Reproduce the listing exactly, with no pictures in your copy.

AVAILABLE DATA
++++++

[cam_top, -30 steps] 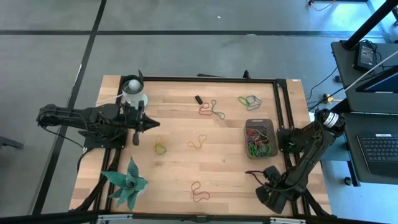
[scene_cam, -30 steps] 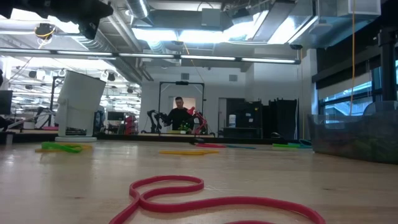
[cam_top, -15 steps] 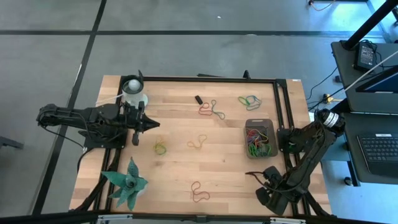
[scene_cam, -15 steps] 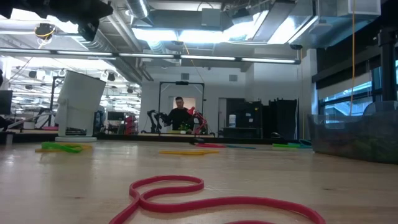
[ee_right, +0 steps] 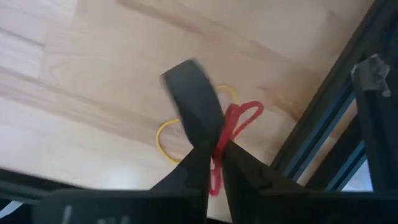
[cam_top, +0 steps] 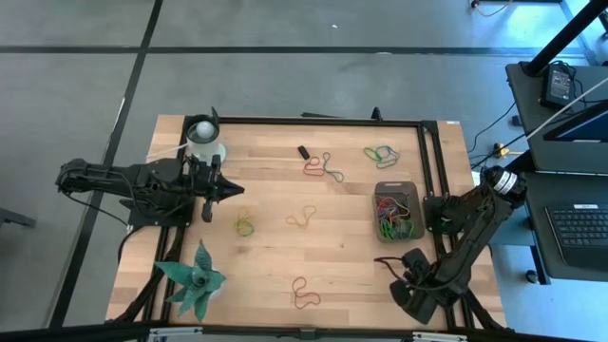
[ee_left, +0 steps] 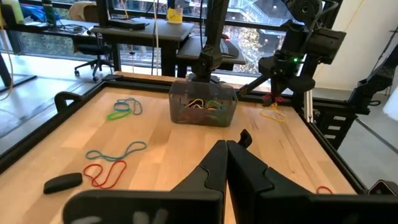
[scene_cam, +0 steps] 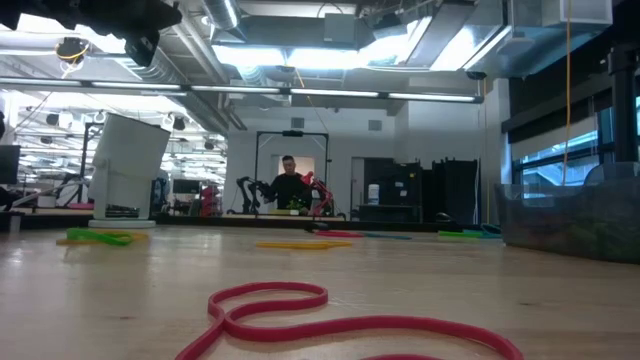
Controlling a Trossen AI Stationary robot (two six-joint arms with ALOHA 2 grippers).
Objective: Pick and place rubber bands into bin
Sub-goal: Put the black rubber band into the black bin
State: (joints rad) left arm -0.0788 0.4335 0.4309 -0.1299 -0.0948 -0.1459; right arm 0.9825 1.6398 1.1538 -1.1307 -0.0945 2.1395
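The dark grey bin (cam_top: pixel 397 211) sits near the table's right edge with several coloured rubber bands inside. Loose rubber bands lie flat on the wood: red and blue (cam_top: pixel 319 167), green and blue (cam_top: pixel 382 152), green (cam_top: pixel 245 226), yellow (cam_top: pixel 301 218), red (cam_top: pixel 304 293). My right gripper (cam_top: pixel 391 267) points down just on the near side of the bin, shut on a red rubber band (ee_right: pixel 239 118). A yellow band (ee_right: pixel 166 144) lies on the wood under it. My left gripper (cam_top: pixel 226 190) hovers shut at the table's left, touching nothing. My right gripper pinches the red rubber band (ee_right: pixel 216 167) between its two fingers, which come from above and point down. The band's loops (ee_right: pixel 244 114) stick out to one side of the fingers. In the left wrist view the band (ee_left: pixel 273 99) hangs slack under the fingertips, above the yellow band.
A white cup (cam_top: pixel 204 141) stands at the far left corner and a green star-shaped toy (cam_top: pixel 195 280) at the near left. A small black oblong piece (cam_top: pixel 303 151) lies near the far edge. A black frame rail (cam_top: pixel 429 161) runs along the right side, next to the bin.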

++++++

EXERCISE ANSWER
[cam_top, -30 steps] 
[scene_cam, -30 steps] 
[cam_top, -15 steps] 
[scene_cam, -15 steps] 
[ee_right, +0 steps] 
[cam_top, +0 steps] 
[ee_left, +0 steps] 
[scene_cam, +0 steps] 
Controlling a Trossen AI Stationary robot (two six-joint arms with ALOHA 2 grippers).
Objective: Pick and place rubber bands into bin
Sub-goal: Put the black rubber band into the black bin
State: (joints rad) left arm -0.0788 0.4335 0.4309 -0.1299 -0.0948 -0.1459; right arm 0.9825 1.6398 1.1538 -1.1307 -0.0945 2.1395
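The dark grey bin (cam_top: pixel 397 211) sits near the table's right edge with several coloured rubber bands inside. Loose rubber bands lie flat on the wood: red and blue (cam_top: pixel 319 167), green and blue (cam_top: pixel 382 152), green (cam_top: pixel 245 226), yellow (cam_top: pixel 301 218), red (cam_top: pixel 304 293). My right gripper (cam_top: pixel 391 267) points down just on the near side of the bin, shut on a red rubber band (ee_right: pixel 239 118). A yellow band (ee_right: pixel 166 144) lies on the wood under it. My left gripper (cam_top: pixel 226 190) hovers shut at the table's left, touching nothing. My right gripper pinches the red rubber band (ee_right: pixel 216 167) between its two fingers, which come from above and point down. The band's loops (ee_right: pixel 244 114) stick out to one side of the fingers. In the left wrist view the band (ee_left: pixel 273 99) hangs slack under the fingertips, above the yellow band.
A white cup (cam_top: pixel 204 141) stands at the far left corner and a green star-shaped toy (cam_top: pixel 195 280) at the near left. A small black oblong piece (cam_top: pixel 303 151) lies near the far edge. A black frame rail (cam_top: pixel 429 161) runs along the right side, next to the bin.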

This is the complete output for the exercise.